- **Assigned task**:
Below are some records. Pull every line that contains the word "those".

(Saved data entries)
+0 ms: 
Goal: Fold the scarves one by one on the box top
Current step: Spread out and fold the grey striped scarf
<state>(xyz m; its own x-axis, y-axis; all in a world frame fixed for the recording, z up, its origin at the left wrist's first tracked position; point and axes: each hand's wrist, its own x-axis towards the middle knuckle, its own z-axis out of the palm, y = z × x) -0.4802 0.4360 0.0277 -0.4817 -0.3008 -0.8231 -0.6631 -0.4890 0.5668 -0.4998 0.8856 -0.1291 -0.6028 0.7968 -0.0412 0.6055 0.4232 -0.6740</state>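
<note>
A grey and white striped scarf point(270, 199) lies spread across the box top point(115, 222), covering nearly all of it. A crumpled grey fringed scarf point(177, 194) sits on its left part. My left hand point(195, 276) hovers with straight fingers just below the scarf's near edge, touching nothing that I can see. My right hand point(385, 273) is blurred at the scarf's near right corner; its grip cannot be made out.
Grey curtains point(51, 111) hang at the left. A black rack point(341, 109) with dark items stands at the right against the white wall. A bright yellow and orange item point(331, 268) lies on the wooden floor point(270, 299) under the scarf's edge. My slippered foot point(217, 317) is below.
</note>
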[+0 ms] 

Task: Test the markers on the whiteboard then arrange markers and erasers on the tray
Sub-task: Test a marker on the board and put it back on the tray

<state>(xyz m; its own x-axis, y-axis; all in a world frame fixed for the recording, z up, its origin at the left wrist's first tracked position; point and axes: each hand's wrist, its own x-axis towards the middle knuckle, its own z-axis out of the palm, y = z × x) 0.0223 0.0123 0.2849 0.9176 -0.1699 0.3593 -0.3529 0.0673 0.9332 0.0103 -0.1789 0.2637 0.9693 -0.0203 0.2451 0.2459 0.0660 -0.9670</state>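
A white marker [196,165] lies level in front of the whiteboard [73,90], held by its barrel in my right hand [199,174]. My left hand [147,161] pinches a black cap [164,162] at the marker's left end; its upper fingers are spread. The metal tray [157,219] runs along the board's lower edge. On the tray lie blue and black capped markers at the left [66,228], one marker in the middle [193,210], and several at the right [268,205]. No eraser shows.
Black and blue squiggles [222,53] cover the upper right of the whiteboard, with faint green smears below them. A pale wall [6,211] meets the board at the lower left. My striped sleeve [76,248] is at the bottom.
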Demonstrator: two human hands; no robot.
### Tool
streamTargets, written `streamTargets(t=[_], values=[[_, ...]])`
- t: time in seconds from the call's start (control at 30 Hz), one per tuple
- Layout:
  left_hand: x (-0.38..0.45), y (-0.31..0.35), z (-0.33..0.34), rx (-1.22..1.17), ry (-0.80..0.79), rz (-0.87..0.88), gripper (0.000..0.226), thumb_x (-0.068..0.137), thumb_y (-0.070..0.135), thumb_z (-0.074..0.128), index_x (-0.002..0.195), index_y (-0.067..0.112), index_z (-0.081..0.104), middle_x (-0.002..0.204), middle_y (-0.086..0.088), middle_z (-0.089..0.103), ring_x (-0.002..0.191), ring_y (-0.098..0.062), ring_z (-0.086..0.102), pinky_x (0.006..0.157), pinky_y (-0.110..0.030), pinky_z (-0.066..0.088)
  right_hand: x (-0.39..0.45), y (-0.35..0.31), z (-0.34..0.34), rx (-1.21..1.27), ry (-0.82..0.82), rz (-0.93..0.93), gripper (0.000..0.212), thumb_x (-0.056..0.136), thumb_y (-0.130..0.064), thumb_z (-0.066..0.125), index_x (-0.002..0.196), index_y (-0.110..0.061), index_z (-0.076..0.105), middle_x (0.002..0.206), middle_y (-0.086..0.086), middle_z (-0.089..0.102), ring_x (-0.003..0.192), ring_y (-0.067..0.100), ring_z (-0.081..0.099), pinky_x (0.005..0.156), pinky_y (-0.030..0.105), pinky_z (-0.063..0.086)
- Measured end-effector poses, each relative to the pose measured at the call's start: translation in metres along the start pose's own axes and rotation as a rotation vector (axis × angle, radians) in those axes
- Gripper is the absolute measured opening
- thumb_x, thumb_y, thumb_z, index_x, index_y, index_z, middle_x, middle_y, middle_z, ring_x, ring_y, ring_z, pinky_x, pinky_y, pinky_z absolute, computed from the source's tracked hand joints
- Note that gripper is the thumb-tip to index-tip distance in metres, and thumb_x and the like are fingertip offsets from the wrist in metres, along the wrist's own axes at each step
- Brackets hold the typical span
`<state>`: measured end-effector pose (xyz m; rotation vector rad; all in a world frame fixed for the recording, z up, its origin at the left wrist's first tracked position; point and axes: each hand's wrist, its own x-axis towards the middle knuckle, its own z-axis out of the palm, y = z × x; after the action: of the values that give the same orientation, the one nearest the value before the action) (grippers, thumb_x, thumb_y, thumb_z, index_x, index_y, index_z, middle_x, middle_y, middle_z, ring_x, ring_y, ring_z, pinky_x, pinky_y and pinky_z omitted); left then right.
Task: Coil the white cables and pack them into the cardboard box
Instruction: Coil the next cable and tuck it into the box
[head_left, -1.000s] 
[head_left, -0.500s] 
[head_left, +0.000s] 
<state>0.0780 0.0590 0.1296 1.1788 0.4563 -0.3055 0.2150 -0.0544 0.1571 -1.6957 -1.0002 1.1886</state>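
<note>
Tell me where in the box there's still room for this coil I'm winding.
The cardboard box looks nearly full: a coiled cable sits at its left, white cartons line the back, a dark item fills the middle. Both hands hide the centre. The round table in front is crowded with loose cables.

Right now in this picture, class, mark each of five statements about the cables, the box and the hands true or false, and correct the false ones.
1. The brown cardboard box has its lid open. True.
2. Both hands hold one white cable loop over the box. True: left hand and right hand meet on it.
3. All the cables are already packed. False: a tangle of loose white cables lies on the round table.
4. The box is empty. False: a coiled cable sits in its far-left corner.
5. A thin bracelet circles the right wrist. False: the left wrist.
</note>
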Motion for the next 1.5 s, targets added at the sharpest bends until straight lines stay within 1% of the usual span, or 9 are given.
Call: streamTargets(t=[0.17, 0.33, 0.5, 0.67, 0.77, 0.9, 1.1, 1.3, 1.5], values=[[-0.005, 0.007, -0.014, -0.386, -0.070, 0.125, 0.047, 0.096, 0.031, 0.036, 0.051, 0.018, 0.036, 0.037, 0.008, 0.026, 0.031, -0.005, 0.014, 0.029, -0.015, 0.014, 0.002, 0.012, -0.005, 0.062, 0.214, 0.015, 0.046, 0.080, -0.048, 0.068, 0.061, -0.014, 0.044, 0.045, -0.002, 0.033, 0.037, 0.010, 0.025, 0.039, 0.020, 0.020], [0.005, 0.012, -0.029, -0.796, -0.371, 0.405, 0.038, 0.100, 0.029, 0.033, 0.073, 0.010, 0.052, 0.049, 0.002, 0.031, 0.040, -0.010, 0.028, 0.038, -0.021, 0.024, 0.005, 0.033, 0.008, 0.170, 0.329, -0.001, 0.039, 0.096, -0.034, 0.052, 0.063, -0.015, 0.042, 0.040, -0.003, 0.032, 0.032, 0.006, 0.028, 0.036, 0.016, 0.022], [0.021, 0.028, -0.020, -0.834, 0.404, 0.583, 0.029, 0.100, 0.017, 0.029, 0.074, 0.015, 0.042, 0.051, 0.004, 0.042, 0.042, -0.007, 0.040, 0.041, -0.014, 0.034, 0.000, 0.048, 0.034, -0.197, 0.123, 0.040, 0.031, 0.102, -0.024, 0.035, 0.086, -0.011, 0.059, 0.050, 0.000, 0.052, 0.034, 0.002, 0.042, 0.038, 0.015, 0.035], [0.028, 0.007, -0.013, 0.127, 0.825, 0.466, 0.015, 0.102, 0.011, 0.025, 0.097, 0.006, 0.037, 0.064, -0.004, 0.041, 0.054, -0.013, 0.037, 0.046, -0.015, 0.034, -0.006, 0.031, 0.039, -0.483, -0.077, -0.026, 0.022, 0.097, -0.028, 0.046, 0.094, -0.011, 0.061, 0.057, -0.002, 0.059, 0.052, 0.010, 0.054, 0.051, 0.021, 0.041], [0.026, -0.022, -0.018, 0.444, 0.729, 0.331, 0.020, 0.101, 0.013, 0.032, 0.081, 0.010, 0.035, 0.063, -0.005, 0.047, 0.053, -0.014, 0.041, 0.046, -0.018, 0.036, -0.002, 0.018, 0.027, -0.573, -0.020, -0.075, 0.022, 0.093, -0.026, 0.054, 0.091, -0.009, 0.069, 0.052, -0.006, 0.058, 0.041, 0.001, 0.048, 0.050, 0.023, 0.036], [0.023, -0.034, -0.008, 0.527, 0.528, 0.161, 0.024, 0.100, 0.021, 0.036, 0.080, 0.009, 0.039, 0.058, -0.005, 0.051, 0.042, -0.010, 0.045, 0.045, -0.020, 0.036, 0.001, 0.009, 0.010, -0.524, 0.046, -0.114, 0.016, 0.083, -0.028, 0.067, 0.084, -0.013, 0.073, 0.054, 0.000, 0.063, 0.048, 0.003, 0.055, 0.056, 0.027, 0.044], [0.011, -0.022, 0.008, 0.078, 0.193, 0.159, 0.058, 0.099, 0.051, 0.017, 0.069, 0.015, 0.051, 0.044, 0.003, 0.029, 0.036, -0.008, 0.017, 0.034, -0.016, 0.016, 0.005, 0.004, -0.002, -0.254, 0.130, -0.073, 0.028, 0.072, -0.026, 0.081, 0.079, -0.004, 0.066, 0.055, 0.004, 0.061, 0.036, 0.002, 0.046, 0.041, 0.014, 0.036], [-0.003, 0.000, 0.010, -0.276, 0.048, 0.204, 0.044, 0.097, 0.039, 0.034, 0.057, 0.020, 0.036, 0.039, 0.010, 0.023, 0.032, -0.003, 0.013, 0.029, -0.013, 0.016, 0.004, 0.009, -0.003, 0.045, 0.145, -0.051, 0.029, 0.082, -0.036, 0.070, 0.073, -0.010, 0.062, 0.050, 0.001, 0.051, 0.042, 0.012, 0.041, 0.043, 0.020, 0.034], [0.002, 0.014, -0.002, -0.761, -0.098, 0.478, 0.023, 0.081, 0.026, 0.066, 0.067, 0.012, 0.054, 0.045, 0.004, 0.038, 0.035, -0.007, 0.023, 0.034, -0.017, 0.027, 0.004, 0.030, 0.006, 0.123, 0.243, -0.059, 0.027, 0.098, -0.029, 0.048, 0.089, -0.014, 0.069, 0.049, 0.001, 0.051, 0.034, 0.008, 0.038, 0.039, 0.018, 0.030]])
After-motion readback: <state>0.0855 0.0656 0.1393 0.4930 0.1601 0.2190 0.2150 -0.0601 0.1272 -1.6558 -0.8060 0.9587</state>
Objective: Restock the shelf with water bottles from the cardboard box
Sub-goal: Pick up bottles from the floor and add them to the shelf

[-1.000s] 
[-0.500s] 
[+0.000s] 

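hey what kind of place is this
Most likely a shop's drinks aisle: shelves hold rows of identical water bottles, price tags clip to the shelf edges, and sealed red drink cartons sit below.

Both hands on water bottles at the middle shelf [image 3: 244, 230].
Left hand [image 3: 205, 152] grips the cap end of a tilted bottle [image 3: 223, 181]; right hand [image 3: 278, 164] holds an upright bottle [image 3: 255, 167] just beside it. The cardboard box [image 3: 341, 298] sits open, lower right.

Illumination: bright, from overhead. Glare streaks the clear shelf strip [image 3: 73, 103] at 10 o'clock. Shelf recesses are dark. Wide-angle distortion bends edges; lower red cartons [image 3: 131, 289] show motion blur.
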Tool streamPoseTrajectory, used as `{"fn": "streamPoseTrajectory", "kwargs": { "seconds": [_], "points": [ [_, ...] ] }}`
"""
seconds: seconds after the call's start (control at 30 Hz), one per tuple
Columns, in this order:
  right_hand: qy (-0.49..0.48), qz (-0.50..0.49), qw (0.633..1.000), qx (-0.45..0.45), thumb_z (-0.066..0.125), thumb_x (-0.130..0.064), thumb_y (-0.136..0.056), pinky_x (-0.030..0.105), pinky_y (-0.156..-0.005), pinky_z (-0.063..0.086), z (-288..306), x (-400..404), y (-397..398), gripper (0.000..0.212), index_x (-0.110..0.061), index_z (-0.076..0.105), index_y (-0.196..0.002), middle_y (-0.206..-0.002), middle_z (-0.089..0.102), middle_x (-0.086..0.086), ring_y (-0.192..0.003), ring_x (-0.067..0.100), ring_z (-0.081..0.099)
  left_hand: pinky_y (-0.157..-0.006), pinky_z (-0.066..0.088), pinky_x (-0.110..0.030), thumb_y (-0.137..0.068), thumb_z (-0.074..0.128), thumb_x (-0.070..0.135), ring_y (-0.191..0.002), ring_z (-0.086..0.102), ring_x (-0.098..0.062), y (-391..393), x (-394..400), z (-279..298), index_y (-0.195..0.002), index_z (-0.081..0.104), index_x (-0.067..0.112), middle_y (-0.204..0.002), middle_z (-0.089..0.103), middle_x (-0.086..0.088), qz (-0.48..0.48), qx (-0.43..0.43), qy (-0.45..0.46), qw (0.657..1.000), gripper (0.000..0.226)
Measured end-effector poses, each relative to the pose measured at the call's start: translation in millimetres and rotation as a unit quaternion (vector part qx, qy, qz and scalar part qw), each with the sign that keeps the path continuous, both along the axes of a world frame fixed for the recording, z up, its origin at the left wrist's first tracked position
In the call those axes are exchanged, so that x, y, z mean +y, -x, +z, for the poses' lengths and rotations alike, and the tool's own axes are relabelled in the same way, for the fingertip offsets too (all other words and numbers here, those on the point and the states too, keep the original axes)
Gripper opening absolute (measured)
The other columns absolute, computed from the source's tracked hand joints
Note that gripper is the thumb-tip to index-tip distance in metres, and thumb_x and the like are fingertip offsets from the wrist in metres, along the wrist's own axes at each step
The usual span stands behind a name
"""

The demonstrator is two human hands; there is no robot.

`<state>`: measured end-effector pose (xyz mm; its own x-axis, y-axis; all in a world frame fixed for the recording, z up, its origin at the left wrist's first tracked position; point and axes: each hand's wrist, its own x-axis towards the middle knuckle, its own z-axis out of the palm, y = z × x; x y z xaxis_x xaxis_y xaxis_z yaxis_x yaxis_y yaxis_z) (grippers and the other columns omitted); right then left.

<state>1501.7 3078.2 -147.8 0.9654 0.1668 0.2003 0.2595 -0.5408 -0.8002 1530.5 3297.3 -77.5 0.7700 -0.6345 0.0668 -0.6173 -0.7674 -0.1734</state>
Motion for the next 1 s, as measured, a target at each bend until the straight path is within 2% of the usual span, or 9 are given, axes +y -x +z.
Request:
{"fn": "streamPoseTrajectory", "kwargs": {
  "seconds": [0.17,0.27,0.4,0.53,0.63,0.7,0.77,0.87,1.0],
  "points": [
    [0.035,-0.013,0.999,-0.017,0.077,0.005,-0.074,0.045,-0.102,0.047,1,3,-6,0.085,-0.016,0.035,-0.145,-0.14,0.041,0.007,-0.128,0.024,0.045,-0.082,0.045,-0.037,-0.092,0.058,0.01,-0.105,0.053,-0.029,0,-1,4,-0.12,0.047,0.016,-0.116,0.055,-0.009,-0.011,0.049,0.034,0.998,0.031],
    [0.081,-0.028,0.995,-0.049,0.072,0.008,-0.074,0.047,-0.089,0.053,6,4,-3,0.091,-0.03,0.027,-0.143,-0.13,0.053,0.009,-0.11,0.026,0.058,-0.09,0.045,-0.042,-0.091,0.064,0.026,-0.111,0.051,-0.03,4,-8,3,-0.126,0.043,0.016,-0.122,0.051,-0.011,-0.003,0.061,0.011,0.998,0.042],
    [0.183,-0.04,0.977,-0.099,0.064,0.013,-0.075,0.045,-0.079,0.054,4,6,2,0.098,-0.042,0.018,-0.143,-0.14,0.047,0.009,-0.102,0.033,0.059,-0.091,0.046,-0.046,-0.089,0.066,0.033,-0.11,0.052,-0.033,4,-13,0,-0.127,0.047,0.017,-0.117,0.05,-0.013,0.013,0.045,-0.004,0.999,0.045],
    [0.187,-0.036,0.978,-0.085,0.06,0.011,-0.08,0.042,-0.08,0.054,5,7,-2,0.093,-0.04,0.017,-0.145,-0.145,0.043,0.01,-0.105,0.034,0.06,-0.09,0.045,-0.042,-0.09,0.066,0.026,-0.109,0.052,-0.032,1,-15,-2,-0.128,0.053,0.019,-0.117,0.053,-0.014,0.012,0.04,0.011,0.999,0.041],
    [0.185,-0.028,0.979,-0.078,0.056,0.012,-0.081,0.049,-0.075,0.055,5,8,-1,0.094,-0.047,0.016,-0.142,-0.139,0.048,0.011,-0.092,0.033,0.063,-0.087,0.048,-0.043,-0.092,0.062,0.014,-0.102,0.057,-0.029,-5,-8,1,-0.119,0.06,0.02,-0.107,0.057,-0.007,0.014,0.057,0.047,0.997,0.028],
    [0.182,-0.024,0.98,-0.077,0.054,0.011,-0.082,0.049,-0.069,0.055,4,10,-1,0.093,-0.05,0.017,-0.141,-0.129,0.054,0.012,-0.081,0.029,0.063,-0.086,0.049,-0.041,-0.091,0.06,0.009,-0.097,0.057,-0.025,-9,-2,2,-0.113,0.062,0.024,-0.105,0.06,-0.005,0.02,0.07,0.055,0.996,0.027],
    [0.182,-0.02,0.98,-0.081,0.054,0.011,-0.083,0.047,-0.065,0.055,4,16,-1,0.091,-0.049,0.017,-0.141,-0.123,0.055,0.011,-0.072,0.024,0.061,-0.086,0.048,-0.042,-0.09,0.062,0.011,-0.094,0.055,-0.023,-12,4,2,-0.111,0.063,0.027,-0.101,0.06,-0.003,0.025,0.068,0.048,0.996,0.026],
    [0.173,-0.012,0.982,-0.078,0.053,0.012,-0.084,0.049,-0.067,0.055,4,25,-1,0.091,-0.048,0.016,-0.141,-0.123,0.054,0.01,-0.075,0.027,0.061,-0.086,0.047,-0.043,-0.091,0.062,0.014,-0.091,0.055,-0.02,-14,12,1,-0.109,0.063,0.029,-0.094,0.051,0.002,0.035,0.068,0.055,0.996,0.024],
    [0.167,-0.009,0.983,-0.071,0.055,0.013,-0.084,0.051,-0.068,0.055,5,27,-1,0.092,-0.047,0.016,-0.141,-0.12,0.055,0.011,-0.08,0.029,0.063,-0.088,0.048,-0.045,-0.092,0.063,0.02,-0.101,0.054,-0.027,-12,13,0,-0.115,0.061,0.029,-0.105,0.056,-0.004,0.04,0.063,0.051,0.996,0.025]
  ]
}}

- **Finished exercise**:
- Measured end-effector poses, each relative to the pose measured at the call's start: translation in metres along the start pose's own axes and rotation as a rotation vector (axis × angle, radians) in those axes
In the call those axes are exchanged, so that x, y, z mean +y, -x, +z, for the poses' lengths and rotations alike, and the tool's own axes are relabelled in the same way, for the fingertip offsets too (all other words and numbers here, those on the point and the states too, keep the original axes)

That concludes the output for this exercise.